---------- SOURCE MATERIAL ----------

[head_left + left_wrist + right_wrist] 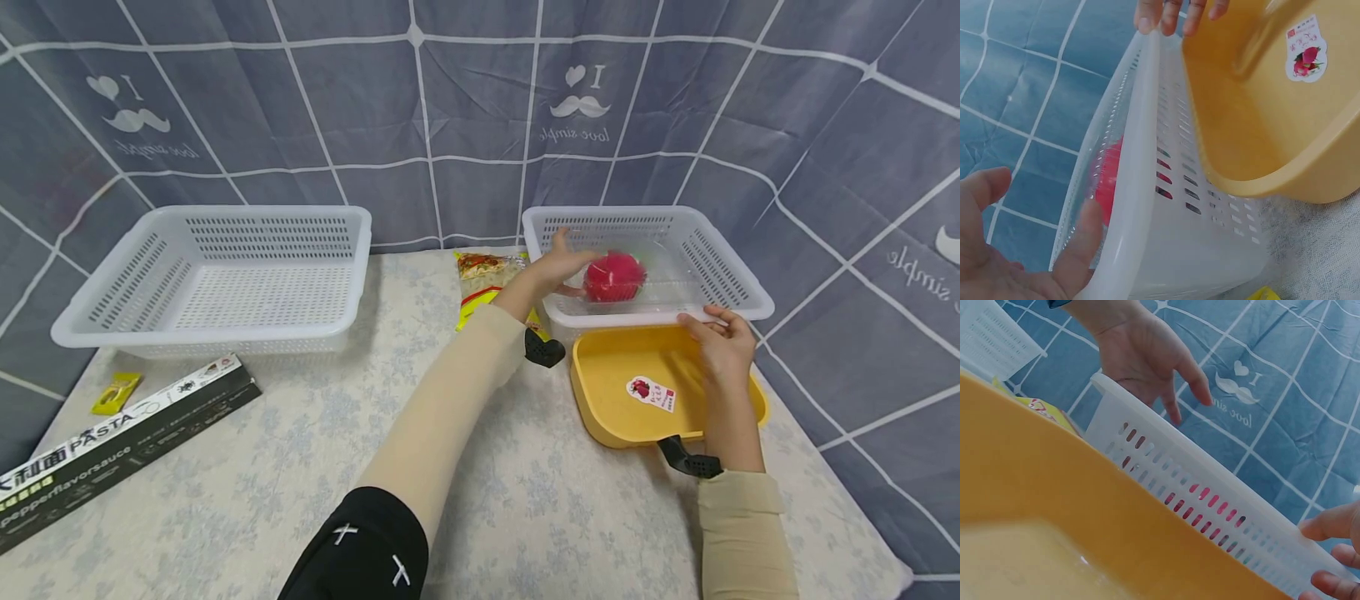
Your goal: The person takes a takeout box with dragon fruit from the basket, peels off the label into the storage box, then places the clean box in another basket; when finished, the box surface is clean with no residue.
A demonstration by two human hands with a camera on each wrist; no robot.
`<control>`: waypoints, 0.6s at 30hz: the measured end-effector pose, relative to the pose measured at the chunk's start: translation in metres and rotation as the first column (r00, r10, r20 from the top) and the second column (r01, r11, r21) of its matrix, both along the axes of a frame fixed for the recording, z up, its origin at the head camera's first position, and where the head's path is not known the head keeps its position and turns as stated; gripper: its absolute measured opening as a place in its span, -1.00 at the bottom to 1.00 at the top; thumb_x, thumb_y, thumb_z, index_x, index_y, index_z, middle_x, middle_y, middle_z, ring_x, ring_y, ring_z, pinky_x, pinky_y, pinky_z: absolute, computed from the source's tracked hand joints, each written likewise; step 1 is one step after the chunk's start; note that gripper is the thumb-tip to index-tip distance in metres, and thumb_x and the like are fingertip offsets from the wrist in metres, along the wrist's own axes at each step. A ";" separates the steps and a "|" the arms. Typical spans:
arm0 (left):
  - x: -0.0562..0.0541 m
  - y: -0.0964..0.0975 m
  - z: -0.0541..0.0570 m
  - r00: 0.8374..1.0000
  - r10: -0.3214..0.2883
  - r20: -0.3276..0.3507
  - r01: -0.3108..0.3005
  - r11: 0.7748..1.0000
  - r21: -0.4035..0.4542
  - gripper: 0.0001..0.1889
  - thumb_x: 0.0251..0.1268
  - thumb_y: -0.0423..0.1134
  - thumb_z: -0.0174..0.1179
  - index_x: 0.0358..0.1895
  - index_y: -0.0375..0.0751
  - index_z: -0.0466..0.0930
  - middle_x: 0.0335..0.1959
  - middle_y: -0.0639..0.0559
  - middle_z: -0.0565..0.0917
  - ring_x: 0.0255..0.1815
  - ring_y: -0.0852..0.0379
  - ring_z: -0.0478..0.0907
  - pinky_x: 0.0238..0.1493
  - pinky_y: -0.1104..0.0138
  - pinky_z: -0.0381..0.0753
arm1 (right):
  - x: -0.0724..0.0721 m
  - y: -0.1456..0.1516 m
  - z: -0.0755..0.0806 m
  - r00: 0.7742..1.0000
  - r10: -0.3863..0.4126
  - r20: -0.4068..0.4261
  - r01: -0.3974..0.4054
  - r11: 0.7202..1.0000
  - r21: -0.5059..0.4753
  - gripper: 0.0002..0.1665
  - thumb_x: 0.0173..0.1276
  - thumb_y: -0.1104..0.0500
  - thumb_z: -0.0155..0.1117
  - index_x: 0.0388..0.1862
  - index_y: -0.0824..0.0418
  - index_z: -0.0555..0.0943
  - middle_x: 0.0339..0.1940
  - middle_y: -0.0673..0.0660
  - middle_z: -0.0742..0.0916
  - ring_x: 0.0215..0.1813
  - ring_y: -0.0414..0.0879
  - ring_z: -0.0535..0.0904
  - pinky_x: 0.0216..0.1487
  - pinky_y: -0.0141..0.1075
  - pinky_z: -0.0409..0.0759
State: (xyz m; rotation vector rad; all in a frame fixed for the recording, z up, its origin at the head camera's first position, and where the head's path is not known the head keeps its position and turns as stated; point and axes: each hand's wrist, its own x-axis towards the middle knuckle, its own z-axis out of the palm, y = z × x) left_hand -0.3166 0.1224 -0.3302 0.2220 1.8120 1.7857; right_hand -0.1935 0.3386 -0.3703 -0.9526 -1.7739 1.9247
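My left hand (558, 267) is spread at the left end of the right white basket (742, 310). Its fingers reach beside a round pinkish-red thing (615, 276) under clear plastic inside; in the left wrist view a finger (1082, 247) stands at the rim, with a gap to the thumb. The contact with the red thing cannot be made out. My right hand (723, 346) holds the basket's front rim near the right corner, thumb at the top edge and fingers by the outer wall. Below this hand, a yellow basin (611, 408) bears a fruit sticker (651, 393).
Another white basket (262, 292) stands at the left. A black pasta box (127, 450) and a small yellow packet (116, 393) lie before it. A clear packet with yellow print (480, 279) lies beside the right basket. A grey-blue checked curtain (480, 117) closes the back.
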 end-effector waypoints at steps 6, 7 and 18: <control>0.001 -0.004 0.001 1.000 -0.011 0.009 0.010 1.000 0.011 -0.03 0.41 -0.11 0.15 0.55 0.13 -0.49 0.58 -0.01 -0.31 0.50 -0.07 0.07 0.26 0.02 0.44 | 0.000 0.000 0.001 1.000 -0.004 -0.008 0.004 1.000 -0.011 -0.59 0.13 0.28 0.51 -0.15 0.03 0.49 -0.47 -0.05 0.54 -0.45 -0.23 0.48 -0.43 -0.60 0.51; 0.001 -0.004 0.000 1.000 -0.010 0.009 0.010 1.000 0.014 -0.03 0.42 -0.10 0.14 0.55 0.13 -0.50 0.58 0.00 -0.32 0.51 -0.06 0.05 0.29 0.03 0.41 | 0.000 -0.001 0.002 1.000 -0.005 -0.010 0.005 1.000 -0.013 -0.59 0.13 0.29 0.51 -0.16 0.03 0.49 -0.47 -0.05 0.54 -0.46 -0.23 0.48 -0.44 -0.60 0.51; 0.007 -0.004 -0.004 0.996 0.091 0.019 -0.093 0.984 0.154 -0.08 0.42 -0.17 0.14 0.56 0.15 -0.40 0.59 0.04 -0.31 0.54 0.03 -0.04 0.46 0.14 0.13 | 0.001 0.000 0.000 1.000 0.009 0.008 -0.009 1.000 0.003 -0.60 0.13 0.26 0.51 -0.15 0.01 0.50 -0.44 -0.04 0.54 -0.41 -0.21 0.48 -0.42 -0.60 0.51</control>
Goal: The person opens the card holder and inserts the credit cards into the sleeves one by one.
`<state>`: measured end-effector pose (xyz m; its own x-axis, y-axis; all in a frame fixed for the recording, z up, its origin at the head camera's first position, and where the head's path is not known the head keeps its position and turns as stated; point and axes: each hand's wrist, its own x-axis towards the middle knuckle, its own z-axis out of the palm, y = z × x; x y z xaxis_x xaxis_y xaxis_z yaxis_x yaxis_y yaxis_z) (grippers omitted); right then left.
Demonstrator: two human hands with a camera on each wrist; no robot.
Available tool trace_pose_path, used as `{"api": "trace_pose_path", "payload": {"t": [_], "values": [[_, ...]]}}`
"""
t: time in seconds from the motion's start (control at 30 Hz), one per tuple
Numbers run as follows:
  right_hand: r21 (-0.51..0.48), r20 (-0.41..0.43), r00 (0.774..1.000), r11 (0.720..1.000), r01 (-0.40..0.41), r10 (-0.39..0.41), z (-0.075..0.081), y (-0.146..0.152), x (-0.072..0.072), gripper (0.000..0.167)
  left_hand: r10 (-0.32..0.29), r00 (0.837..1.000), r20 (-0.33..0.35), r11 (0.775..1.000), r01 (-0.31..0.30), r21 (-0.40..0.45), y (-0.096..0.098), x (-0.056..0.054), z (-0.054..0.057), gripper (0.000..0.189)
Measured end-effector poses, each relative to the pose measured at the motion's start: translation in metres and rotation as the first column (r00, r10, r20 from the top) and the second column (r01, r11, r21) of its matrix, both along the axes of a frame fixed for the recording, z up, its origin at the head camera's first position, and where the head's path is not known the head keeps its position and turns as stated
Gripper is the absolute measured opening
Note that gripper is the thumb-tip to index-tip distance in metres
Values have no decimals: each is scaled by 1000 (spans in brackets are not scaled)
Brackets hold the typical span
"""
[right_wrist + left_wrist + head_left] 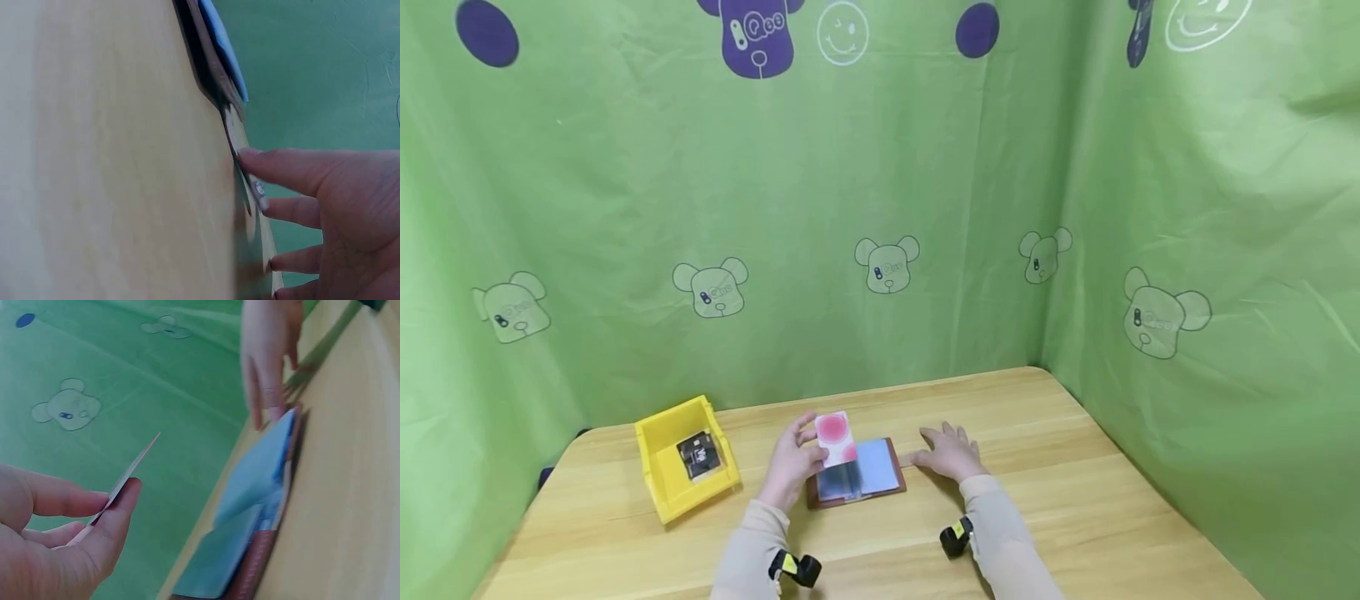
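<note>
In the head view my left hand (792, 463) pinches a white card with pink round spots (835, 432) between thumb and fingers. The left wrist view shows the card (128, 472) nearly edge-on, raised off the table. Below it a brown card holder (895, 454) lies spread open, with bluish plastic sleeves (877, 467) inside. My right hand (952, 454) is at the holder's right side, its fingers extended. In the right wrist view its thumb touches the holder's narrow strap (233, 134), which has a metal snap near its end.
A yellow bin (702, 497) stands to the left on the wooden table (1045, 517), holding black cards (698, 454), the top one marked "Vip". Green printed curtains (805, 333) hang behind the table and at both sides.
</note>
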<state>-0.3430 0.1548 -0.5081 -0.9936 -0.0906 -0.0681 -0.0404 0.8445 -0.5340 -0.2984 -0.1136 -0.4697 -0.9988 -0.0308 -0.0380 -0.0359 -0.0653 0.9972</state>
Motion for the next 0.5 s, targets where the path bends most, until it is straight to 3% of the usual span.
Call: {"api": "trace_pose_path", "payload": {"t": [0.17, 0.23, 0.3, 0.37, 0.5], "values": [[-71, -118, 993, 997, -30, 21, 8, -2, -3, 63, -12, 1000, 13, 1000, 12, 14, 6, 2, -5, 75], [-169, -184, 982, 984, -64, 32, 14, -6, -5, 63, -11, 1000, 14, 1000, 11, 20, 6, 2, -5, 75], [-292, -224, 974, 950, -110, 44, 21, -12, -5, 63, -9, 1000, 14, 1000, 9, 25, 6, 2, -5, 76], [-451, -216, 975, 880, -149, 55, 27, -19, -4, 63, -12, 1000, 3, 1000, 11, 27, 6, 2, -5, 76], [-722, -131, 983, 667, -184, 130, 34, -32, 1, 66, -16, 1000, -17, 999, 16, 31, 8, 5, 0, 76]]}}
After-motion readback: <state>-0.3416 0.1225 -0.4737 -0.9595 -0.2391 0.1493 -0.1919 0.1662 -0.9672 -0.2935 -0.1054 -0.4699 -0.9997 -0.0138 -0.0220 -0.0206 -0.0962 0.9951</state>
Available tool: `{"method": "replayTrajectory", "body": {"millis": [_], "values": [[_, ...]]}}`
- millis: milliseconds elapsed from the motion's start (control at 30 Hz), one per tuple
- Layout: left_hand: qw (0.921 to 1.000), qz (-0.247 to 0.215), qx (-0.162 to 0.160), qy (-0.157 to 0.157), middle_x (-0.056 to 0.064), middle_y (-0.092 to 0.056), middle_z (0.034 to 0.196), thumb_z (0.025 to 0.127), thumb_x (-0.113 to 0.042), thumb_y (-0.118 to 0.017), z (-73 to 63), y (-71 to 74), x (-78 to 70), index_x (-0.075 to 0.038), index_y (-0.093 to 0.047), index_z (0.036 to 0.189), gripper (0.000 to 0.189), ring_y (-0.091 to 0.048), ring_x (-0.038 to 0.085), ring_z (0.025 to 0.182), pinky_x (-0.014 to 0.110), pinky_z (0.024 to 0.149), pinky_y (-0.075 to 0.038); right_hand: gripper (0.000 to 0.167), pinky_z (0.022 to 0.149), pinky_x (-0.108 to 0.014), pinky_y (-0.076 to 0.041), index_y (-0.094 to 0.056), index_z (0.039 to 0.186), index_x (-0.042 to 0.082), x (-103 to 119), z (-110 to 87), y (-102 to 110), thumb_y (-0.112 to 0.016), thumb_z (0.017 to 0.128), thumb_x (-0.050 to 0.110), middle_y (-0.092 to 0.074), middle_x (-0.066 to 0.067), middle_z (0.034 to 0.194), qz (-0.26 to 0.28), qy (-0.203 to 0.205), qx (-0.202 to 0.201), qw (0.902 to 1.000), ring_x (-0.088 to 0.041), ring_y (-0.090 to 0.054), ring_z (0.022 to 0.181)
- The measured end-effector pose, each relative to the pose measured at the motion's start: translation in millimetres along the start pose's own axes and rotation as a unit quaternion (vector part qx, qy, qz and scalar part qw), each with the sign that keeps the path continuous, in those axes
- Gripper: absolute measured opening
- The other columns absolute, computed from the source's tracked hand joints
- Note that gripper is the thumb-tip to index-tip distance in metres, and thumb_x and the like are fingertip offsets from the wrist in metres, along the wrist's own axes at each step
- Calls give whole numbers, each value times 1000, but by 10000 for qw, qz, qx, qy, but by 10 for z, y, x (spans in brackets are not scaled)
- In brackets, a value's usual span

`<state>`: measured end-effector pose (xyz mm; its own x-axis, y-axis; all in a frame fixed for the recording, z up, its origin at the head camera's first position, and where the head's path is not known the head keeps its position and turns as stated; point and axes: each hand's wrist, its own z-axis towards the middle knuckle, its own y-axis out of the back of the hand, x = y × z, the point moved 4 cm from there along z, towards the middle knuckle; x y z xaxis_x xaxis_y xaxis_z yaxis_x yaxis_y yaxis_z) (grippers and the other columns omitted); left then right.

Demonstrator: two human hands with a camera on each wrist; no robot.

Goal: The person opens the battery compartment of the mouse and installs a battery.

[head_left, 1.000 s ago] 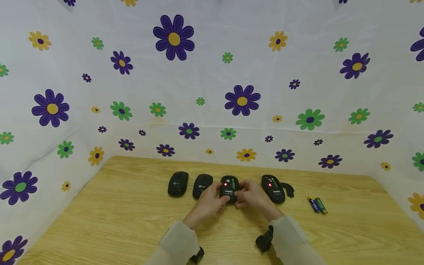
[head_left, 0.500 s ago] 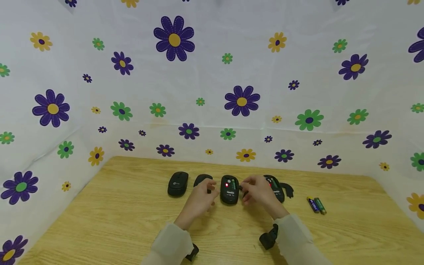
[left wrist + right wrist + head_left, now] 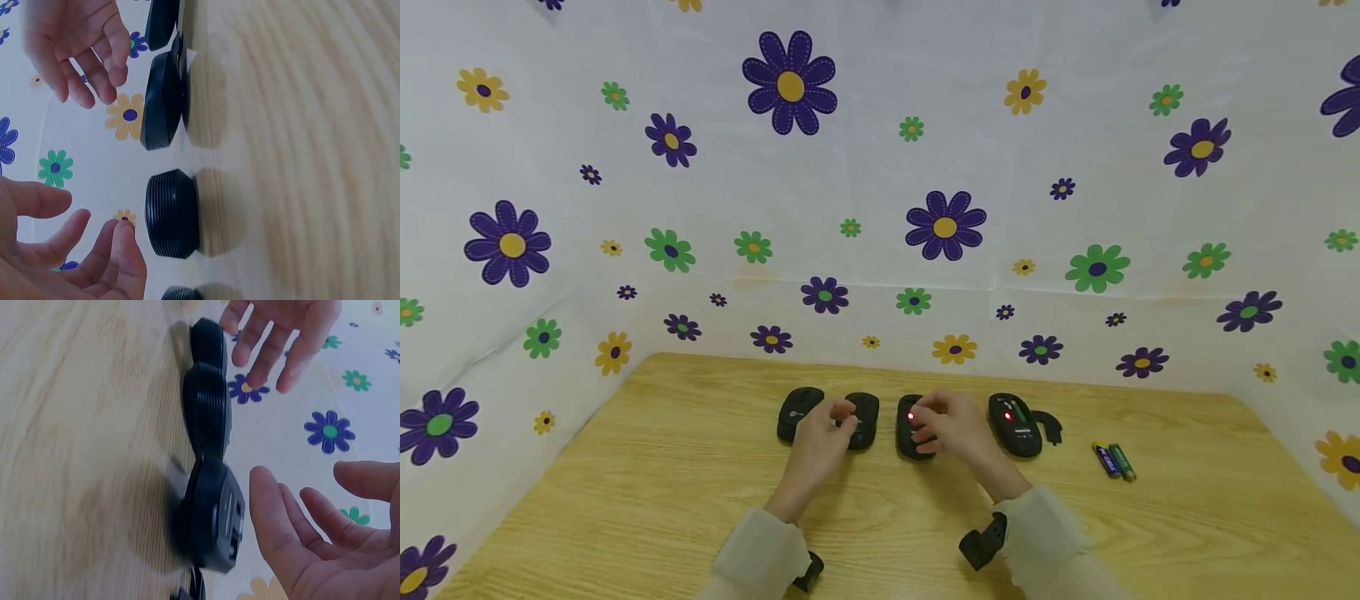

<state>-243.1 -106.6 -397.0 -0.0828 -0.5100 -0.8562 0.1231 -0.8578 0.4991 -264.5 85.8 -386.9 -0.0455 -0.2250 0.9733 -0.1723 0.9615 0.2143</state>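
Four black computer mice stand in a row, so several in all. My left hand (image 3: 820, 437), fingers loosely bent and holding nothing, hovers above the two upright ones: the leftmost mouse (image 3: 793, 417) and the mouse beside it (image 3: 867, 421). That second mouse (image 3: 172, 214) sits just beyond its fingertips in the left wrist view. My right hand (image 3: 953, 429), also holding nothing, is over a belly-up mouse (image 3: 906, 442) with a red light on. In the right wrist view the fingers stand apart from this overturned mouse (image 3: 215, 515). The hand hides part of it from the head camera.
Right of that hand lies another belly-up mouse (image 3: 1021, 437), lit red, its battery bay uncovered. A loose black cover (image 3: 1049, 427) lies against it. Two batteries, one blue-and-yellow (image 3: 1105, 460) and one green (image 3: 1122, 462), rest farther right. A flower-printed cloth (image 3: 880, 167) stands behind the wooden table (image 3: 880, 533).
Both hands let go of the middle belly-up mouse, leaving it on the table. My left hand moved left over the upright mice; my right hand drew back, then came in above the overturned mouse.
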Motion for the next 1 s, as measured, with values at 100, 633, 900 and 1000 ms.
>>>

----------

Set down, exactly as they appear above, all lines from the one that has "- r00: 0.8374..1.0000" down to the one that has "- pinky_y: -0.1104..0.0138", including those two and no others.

  - r00: 0.8374..1.0000
  - r10: -0.3214..0.2883
  - r20: -0.3276..0.3507
  - r01: -0.3108..0.3005
  - r11: 0.7748..1.0000
  - r21: -0.4035..0.4542
  - gripper: 0.0001..0.1889
  - thumb_x: 0.0251..0.1268
  - thumb_y: -0.0423..0.1134
  - thumb_z: -0.0174..0.1179
  - index_x: 0.0358..0.1895
  - index_y: -0.0375..0.0751
  - index_z: -0.0466..0.0930
  - middle_x: 0.0335..0.1959
  - middle_y: -0.0639..0.0559
  - middle_z: -0.0565..0.0917
  - ring_x: 0.0255..0.1815
  - ring_y: -0.0852..0.0379
  - ring_z: -0.0478..0.0907
  - pinky_x: 0.0238..0.1493
  - pinky_y: -0.1104..0.0138

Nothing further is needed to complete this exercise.